Furthermore, HB1294 contradicts the intent of the 2nd Amendment. During the formative years of this country, there was a nearly unanimous agreement that the right to bear arms was tied to both personal and national defense. In other words, it was meant to protect the right of the people to possess a weapon that was capable of being used in a military capacity. That is why the 2nd Amendment contains reference to a “well-regulated militia.” This was considered a fundamental right of all free people, dating back to ancient Germanic law in the days when Roman historian Tacitus wrote that German men wore their swords while plowing their fields.
In 1790, George Washington said that “A free people ought not only to be armed but disciplined; to which end a uniform and well digested plan is requisite: And their safety and interest require that they should promote such manufactories, as tend to render them independent on others, for essential, particularly for military supplies.” (There are a number of bogus Washington quotes pertaining to the right to bear arms, but this is the accurate one) Thomas Jefferson, in his proposed Virginia Constitution, wrote “No free man shall ever be debarred the use of arms.” In 1789, Samuel Adams warned that the Constitution should never be construed to authorize Congress to “prevent the people of the United States, who are peaceable citizens, from keeping their own arms.”

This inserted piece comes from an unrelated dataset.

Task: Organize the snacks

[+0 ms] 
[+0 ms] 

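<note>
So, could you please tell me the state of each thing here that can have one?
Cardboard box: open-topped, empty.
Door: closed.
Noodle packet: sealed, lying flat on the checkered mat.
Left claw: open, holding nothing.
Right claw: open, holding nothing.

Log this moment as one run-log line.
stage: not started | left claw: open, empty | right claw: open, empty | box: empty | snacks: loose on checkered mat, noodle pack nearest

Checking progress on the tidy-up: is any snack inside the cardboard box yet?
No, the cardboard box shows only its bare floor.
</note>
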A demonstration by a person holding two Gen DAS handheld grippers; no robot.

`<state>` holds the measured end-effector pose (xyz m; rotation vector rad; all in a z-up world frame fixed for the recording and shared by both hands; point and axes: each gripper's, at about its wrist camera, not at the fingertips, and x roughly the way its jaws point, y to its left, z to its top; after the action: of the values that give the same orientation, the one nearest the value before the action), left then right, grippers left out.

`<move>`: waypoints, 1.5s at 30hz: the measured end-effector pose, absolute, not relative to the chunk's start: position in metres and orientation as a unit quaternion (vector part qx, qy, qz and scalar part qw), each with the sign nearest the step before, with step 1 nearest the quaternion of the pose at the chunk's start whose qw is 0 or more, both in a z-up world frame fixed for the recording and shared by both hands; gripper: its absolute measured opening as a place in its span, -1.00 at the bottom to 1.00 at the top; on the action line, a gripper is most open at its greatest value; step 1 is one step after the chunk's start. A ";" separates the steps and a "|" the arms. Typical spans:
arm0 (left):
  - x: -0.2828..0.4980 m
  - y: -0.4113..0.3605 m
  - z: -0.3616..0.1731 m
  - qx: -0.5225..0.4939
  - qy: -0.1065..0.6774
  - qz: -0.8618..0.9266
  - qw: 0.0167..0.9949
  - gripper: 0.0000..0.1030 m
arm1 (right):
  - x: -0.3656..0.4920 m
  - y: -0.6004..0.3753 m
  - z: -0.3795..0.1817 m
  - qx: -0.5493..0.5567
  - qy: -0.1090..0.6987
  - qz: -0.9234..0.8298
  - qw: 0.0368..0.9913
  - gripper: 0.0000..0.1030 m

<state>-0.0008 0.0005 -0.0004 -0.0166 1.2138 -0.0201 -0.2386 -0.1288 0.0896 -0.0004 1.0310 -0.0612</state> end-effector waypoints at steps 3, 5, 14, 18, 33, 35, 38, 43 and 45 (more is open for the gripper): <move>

HB1294, HB1599, and HB1855 run counter to the spirit of the U.S. Constitution, common sense, and recent decisions by the U.S. Supreme Court. They should be vehemently opposed, and if passed, any legislator who voted in favor of these laws should be voted out of office. Personal defense and gun ownership is a fundamental right of all citizens of Illinois and we need to start electing legislators who recognize and support that right.